Affiliate disclosure: Dareable earns a commission when you purchase coverage through links on this page. This does not affect the data or methodology in this study.
Workers compensation costs vary dramatically by state. A business with $500,000 in annual payroll pays $12,600 per year in Hawaii and $2,500 per year in North Dakota for the same coverage. The 5x cost difference is not random: it reflects differences in medical costs, litigation environments, regulatory systems, and competition among insurers in each market.

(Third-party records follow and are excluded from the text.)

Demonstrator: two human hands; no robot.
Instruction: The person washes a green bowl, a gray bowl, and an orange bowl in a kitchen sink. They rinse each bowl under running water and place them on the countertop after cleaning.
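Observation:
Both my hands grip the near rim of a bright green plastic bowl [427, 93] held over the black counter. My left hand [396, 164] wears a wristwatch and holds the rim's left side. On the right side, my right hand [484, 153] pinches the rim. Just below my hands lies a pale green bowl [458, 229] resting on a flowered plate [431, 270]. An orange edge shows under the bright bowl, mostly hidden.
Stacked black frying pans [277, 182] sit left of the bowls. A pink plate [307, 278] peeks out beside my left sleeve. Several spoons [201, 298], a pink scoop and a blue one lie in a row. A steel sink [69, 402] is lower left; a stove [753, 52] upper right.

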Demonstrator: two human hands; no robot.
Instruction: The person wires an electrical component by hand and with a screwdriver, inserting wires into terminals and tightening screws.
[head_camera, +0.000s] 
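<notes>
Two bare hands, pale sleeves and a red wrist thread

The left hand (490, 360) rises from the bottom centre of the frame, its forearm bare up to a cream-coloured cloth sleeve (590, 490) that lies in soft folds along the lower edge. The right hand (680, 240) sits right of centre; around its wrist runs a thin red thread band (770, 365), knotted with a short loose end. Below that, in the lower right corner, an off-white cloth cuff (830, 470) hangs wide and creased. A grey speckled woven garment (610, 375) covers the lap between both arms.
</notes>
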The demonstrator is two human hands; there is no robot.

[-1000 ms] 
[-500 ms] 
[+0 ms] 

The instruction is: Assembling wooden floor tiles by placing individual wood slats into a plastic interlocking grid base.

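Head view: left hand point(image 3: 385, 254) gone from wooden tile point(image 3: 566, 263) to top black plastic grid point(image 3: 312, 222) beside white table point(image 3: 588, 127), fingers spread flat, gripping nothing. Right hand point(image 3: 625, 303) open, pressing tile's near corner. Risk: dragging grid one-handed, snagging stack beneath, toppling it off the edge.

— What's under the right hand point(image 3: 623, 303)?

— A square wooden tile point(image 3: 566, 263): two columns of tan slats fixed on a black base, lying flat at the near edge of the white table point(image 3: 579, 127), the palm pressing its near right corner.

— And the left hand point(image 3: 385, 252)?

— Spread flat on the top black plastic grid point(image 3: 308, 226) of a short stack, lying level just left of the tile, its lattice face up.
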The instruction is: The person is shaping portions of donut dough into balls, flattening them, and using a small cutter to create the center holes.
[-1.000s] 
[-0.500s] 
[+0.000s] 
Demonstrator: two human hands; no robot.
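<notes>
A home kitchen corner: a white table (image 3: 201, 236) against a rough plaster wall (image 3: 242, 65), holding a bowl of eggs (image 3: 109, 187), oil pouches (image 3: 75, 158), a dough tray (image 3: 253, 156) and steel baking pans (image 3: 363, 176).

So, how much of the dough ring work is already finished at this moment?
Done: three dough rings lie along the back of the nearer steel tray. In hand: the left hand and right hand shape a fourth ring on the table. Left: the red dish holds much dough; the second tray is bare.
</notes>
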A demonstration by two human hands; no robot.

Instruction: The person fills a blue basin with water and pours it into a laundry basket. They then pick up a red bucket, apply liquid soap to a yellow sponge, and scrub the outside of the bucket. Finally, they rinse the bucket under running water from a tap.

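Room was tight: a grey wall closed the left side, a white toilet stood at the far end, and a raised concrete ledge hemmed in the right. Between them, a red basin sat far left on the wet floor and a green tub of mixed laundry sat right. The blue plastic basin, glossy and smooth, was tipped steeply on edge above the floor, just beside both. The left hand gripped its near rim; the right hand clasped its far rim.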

This study uses the Oregon Department of Consumer and Business Services 2024 Premium Rate Ranking Study (Report 24-2083), released June 2025, as its primary data source. The Oregon DCBS study is a government-published, biennial comparison of workers comp rates across all 51 jurisdictions (50 states plus DC) using a standardized methodology that controls for industry mix. It is the only comprehensive state-by-state comparison that prevents states with more dangerous industries from appearing artificially expensive.
Key Findings
-
Hawaii is the most expensive state at $2.52 per $100 of payroll - 231% of the national median.
-
North Dakota is the least expensive at $0.50 per $100 of payroll - less than half the national median.
-
The national median is $1.09 per $100 of payroll. Half of US states fall below this threshold.
-
California is trending upward. The California Dept. of Insurance adopted a pure premium rate increase effective September 2025. California's projected claims combined ratio for 2024 was 123%, the highest in roughly 15 years.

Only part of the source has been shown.